Raw data:
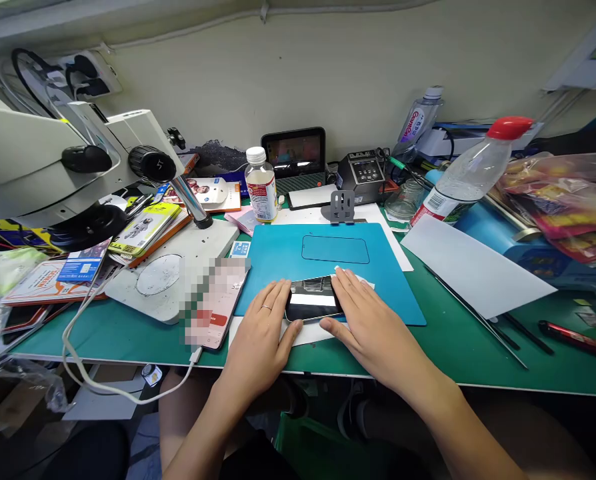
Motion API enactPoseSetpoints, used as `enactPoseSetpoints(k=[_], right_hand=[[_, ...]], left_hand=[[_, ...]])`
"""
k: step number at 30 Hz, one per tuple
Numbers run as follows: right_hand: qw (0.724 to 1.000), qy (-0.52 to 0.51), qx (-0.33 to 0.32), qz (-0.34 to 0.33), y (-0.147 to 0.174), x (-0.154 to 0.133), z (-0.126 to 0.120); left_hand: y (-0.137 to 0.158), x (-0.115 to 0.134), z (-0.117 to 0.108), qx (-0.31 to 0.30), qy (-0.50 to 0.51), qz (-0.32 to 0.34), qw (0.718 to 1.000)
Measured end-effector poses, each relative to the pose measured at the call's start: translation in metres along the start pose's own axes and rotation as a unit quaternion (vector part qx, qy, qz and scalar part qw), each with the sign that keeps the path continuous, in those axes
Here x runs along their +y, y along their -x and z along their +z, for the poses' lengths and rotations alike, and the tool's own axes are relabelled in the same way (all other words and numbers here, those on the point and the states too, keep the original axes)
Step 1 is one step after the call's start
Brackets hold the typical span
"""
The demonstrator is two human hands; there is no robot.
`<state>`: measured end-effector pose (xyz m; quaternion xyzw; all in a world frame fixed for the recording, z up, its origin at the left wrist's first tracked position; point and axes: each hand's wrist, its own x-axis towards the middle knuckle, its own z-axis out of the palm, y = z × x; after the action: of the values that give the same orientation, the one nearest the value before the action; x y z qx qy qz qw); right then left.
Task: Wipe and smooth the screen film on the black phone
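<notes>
A black smartphone (314, 305) lies sideways at the near edge of a blue mat (278, 250), its glossy screen up and reflecting a white band. My left hand (263, 327) grips its left end, fingers together and stretched forward, thumb at the near edge. Around the right end is my right hand (365, 320), fingers over that end and thumb near the lower corner. Something small and white (370, 285) pokes out past the right fingers. Farther back on the mat shows a thin black phone-shaped outline (335, 250); whether it is clear glass or a drawing I cannot tell.
A lit phone (218, 303) with a white cable (128, 395) lies left, beside a microscope (148, 163) and its base. Behind stand a white-capped bottle (261, 187) and a small screen (294, 150). At right are a red-capped bottle (471, 177), white card (473, 267) and tweezers (478, 319).
</notes>
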<state>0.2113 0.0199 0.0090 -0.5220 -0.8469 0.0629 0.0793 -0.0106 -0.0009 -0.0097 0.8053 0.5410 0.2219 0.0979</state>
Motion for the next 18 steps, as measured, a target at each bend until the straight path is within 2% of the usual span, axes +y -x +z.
enactPoseSetpoints(k=[6, 8, 14, 18], right_hand=[[0.999, 0.035, 0.036, -0.022, 0.032, -0.014, 0.009], [0.999, 0.032, 0.033, -0.025, 0.028, -0.016, 0.007], [1.0, -0.003, 0.003, -0.017, -0.009, -0.015, 0.001], [0.999, 0.017, 0.016, -0.022, 0.004, -0.021, 0.006]], left_hand=[[0.0, 0.0, 0.0, 0.002, 0.0, 0.003, 1.0], [0.0, -0.001, 0.0, 0.005, 0.001, 0.006, 1.0], [0.001, -0.003, 0.003, 0.011, -0.001, 0.011, 1.0], [0.0, -0.004, 0.002, 0.012, 0.001, 0.009, 1.0]])
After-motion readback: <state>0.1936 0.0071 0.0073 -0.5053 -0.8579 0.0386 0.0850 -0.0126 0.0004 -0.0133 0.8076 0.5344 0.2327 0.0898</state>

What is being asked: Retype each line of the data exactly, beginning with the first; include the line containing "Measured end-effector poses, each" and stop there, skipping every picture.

Response to this task:
Motion API enactPoseSetpoints, used as `enactPoseSetpoints(k=[_], right_hand=[[_, ...]], left_hand=[[_, ...]])`
"""
k: step number at 30 Hz, one per tuple
Numbers run as follows: right_hand: qw (0.724 to 1.000), qy (-0.52 to 0.51), qx (-0.33 to 0.32), qz (-0.34 to 0.33), y (-0.147 to 0.174), x (-0.154 to 0.133), z (-0.126 to 0.120); left_hand: y (-0.137 to 0.158), x (-0.115 to 0.134), z (-0.117 to 0.108), qx (-0.31 to 0.30), qy (-0.50 to 0.51), qz (-0.32 to 0.34), qw (0.718 to 1.000)
Measured end-effector poses, each relative to the pose measured at the call's start: translation in metres along the start pose's own axes and rotation as a unit quaternion (vector part qx, qy, qz and scalar part qw), each with the sign that keeps the path continuous, in those axes

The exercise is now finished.